Videos shared on social media showed protesters toppling a statue of Maduro’s predecessor and mentor, Hugo Chavez, in the northwestern Venezuelan town of Coro as a crowd cheered. Maduro had called for elections on Sunday, what would have been Chavez’s 70th birthday.
Maduro’s closest allies – Russia, China, Iran and Cuba – welcomed his victory, but the United States, the European Union and Britain demanded a detailed breakdown of the vote.
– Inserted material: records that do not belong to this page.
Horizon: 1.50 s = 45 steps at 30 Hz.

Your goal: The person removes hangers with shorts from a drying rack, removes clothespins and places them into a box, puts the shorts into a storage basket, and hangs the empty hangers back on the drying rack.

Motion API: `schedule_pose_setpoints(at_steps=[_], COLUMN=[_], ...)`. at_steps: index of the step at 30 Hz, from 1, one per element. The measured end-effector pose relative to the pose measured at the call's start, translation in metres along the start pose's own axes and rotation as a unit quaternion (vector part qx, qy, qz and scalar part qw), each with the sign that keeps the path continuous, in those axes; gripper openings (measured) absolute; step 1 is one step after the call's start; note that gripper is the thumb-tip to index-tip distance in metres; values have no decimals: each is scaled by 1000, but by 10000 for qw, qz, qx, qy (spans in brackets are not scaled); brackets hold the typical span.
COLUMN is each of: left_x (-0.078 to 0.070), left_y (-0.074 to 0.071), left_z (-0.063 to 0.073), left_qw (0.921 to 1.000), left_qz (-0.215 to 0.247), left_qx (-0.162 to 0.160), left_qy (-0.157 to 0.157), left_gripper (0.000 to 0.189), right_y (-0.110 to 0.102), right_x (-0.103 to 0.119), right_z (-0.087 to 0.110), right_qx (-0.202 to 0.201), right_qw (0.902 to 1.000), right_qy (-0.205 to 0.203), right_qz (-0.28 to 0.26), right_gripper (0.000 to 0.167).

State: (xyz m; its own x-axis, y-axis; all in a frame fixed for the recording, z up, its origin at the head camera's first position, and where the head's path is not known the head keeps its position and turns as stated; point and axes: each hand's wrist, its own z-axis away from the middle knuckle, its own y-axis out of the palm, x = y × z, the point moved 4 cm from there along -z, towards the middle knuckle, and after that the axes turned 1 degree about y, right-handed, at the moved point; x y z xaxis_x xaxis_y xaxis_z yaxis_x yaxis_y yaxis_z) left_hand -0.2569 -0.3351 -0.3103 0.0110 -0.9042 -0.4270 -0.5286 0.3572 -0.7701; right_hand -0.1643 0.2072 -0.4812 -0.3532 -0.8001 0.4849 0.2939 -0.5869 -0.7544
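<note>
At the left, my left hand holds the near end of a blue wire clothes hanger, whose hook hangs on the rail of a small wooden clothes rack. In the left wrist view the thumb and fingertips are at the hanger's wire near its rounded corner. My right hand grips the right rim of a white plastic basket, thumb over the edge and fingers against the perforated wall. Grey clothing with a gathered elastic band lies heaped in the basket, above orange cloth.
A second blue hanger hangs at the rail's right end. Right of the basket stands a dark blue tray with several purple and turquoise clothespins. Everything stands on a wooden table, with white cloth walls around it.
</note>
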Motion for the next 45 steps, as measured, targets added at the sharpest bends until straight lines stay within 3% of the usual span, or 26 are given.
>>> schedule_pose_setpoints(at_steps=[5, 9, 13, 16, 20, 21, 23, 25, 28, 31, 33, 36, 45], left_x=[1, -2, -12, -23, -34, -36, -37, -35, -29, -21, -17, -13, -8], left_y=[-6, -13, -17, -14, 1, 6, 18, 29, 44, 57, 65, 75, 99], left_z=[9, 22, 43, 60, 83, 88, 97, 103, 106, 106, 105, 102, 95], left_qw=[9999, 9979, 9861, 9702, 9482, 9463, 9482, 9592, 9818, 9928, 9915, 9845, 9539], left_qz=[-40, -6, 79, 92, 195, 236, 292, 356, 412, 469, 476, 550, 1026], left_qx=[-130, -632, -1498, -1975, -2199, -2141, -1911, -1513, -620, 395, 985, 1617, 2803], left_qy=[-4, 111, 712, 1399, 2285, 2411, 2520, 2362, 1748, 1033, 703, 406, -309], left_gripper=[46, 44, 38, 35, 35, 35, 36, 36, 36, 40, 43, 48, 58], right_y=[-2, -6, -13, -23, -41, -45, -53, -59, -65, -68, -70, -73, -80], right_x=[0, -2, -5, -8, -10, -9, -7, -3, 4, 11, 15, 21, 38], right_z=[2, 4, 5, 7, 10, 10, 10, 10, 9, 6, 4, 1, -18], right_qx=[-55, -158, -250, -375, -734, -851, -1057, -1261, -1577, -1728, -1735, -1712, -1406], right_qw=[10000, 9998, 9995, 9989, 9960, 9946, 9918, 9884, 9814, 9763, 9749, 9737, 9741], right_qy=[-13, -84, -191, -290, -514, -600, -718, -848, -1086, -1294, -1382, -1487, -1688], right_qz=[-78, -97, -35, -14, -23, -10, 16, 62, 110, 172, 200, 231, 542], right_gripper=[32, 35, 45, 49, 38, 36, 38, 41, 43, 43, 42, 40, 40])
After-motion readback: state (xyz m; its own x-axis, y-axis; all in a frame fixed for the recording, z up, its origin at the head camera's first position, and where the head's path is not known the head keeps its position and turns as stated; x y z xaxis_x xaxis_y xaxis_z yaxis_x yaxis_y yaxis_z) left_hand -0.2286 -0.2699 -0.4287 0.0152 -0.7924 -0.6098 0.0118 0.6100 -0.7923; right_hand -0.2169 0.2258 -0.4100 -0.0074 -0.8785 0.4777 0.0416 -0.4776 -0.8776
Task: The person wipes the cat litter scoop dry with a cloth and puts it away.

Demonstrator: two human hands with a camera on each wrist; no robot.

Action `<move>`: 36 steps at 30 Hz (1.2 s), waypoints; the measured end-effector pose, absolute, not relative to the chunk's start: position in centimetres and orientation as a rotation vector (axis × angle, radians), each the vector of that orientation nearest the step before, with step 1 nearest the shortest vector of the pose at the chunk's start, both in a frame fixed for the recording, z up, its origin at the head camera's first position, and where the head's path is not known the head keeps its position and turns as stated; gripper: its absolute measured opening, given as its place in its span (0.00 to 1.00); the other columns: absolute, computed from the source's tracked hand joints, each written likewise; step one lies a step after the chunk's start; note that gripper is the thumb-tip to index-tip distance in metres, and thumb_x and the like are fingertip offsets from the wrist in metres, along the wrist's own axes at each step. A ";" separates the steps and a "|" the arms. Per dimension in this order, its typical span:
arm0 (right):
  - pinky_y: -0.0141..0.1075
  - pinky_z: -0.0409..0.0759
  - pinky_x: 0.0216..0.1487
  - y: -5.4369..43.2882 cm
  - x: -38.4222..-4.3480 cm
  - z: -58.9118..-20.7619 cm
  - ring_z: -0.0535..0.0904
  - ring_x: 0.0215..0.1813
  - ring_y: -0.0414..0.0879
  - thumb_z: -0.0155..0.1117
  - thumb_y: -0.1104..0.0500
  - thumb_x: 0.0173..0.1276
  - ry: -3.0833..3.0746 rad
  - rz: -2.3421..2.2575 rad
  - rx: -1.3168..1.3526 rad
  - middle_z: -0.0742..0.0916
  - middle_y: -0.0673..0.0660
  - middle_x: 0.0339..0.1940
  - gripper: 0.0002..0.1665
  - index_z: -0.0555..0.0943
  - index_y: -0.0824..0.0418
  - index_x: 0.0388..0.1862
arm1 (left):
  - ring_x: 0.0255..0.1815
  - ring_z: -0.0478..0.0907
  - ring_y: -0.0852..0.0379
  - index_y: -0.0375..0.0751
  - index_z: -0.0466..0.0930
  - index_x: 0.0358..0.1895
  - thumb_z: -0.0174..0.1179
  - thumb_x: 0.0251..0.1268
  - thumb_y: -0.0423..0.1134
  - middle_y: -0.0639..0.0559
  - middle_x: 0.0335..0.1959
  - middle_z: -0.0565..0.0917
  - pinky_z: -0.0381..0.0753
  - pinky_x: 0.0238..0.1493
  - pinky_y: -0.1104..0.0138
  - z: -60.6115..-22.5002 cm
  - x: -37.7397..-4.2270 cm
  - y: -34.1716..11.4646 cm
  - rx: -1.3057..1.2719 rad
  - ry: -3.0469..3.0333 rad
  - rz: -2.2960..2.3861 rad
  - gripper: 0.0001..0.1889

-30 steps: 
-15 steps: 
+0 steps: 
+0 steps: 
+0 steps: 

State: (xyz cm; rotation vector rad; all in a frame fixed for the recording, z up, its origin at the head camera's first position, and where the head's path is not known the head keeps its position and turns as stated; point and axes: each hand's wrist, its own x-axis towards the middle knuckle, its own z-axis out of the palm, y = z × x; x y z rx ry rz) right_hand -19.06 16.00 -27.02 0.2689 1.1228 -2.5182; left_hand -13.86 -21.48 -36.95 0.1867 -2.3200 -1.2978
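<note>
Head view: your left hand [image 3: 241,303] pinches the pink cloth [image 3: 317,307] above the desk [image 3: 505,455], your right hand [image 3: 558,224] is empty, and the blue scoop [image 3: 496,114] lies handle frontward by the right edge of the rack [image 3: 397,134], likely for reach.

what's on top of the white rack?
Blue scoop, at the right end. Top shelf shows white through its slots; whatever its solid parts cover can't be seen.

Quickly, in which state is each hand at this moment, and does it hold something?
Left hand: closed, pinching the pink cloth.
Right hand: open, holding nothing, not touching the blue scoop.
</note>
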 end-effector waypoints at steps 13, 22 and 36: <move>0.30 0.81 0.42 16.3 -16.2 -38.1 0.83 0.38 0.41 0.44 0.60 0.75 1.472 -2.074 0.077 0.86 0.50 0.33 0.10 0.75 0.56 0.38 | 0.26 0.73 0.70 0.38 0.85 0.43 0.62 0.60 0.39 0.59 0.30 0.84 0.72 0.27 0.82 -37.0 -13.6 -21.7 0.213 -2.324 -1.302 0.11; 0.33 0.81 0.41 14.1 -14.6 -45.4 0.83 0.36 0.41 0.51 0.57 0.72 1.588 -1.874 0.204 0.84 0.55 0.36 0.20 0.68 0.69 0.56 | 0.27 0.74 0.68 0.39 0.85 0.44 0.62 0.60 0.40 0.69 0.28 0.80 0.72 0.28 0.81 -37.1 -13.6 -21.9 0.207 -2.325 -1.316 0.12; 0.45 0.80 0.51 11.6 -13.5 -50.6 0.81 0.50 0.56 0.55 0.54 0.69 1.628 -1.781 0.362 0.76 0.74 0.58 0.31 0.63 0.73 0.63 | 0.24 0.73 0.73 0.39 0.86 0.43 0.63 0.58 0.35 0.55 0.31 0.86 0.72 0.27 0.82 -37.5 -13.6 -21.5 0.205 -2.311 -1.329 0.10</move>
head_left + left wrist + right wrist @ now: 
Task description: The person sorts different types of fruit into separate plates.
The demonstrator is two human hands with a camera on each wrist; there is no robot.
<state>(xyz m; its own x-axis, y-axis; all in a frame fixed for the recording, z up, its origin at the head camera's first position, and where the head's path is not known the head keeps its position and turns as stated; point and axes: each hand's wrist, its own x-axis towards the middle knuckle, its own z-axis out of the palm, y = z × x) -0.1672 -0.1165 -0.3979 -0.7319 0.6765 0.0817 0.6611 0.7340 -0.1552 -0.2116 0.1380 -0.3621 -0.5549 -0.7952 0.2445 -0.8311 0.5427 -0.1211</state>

Regional power Brazil has tried to mediate between Maduro and the opposition.
The CNE ignored calls to release the detailed results, claiming that the tally was disrupted by hackers, and instead organised a ceremony to appoint him president until 2031.
“Yesterday, Venezuela fought and decisively defeated fascism, hatred and the devil in our land,” Maduro, a former bus driver and trade union activist, said in a combative 90-minute speech.
“There is once again an attempt to carry out a fascist and counter-revolutionary coup in Venezuela,” he added.
Opposition leaders said soldiers took ballot boxes and results sheets from many polling stations instead of handing them over to party officials.
Machado was disqualified from running for office by the Supreme Court and instead campaigned on Gonzalez’s behalf, holding rallies across the country.
Venezuela’s Attorney General Tarek William Saab on Monday accused her, along with two exiled opposition leaders, of participating in a cyberattack on the country’s electoral system, and warned that “calls for acts of violence or to contest the results of elections” are punishable by three to six years in prison.
The outcome sparked tensions across Latin America, with Venezuela ordering diplomats from Argentina, Chile, Peru and four other countries to leave immediately, accusing their governments of “openly devoting themselves to the most vile ideological attitudes of international fascism.”
Argentina’s liberal President Javier Milley refused to recognise the results, calling them an “electoral fraud”, while Chile’s leftist President Gabriel Boric said he “cannot believe it”.
The dispute over Maduro’s election victory also poses a dilemma for the administration of President Joe Biden, who negotiated with Maduro to hold competitive elections and temporarily eased sanctions on state oil company PDVSA in October.
The United States reimposed oil sanctions in April but has granted exceptional licenses to individual companies, including Chevron, Morel & Promm and Repsol, allowing them to continue operating in Venezuela.
Senior administration officials said Washington had not yet decided how to respond. “Retroactively changing any previously granted licenses is not currently being considered,” one official said.
Another official balked at the notion that Washington’s Venezuela policy had been a failure, pointing to the release of Americans from Venezuelan prisons and the fact that elections have been held. “We’re in a much better position now than we were three years ago,” he said.
Eric Farnsworth, vice president of the Council of the Americas, a business lobbying group, said the United States didn’t have many good options because it was distracted by its own elections and “unwilling to face a nasty new global crisis.”
Venezuela’s oil-rich economy, bolstered by the easing of price and currency controls, has recovered slightly after shrinking by three-quarters between 2013 and 2021. During that time, the country faced hyperinflation, frequent power outages and food and medicine shortages. Some 7.7 million Venezuelans, roughly a quarter of the population, fled the country.
Venezuela’s debt fell more than a cent in the secondary market on Monday as investors worried the drop would complicate efforts to restructure about $160 billion in sovereign debt.